Heya!

It's a me, Adventure Van! I'd just like to thank you all for coming and reading my less then good blog. It means a lot to me, so I hope you enjoy!

Monday, June 5, 2017

Clean!

Hey Guys, it's Adventure Van here with a blog about Cleanliness, a minor thing that has effected the course of human history. We've had plenty of diseases prevented by science and tradition, and we've got to the point where 'Clean Rooms' exist! Overall, this is how we've changed how we view the world around us, and our crusade to make it clean. From sewers to phones, this is how 'germ freaks' and janitors helped change the world, and invent some really cool stuff along the way!

The first real attempt at extreme waste removal was Chicago in 1855, back when horses still were the main transportation devices. The main problem that plagued Chicago? It was built perfectly flat on a area where a glacier slow crawled. The problem about that? There was nothing to drain the city of waste. So, something had to be done. But what? The answer was proved to be obvious to one person, Ellis Chesbrough. The solution was: Raise the entire city using jack screws to put the sewer system in place. And he did it, raising the entire city a average of 10 feet and moving it onto platforms, which had to be towed using 4 teams of horses to move a wheeled building away from where they were building, which proved to hold up traffic. However, it worked and waste was no longer building up.
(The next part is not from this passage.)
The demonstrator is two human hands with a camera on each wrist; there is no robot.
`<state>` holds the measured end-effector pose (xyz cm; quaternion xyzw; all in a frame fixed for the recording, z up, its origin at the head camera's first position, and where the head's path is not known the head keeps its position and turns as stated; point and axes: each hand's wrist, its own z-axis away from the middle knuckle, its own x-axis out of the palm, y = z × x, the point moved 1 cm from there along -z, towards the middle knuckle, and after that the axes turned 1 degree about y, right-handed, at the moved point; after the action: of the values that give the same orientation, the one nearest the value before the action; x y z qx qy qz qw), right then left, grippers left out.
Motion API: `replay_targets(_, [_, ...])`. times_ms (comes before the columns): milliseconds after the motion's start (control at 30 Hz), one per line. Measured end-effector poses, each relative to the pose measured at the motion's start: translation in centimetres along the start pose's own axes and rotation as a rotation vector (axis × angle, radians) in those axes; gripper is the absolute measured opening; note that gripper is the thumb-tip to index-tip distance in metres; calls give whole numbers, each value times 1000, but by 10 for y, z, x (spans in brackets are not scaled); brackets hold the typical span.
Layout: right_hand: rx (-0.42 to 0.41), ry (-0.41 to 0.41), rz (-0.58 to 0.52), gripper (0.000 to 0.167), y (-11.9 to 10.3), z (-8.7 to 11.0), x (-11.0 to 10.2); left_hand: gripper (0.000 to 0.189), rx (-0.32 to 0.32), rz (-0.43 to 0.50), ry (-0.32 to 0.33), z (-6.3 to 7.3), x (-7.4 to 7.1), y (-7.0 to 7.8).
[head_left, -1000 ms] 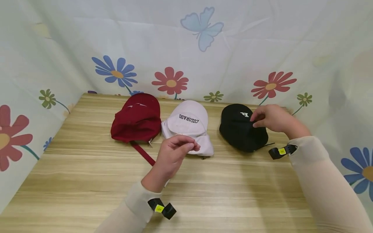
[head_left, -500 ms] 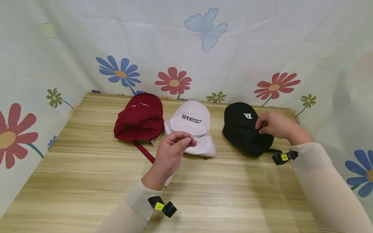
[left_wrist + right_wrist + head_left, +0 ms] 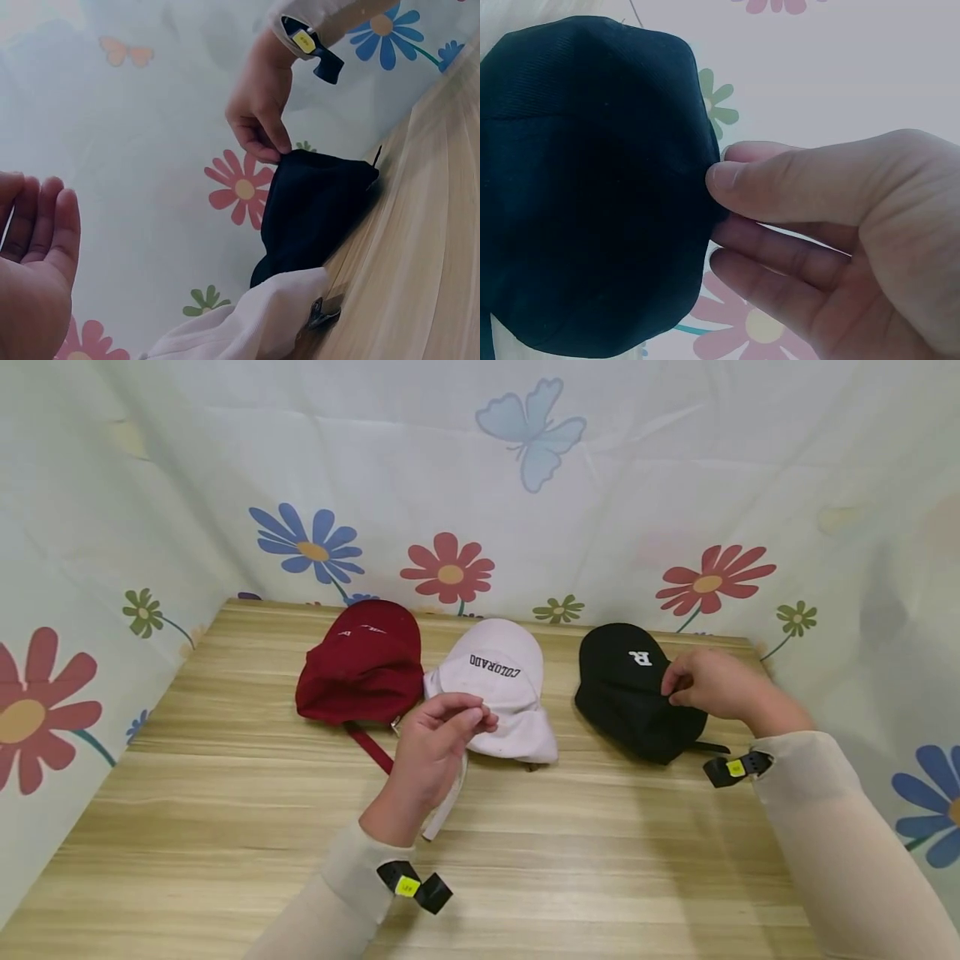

But Chicago wasn't the only city with problems when a cholera outbreak effected Soho, London., and scientists needed to find out why. Fortunately, John Snow stepped up to bat for this scientific discovery, and marked one of the most famous maps in history, the Soho Map. This map marked every outbreak of cholera in the entire county of Soho, and he discovered two things: That the disease clustered around water pumps, and that the only building to not have a signal outbreak was the brewery, where the workers drank beer. Because of this, Snow hypothesized that a process in the beer made it drinkable, seeing how it started off as the same water from the pumps that were killing others.

But why in 1856 was this finally discovered? Because before then, we had been drinking beer for breakfast, lunch, dinner, and snacks. We'd only recently begun drinking water again, unknowing of the problems of the water we'd polluted. Fortunately, Snow and his comrades made so that everyone knew that boiling water would make it drinkable, but not everyone wanted to do that. In fact, (but not in Chicago), some were willing to risk over 200,000 humans on a single experiment. John Leal wasn't a mad scientist, but if his hypothesis of chlorine being helpful in purifying water wasn't true, he'd be labeled as one of the few mass murderers that killed 200 million. He added a machine to the reservoirs he was supposed to be taking care of that fed the water thru a chloride washer before being sent out to the public. He himself drank the water, and it was found out after a while and he went to court three months after the task. However, he had proven his experiment that chloride didn't kill in small doses for humans, but it did for things like cholera. This helped 'clean' the water, and brought on new waves of swimmers, and people who drank water instead of anything else.

This chloride idea also made a wave of cleaning products, one of which was Clorox. Inventions such as vacuums and brooms, while already existing, were bought up by now clean conscious consumers. And the soon to be spotless areas became full off people who used to be killed off by diseases from dirt and dust, and brought on a population increase. However, the most important thing is that this allowed us to create computers. How? Clean Rooms could now exist, meaning that people could enter areas without any thing as small as dust. This allowed us to design motherboards, and other extremely delicate parts of machines and electronics that would have been contaminated and have problems, or not work at all. Because of some madman who proved that chloride could help us stay alive, you can read this on your phone. Funny, eh?

Adventure Van, dusting and cleaning aawwwwaayy!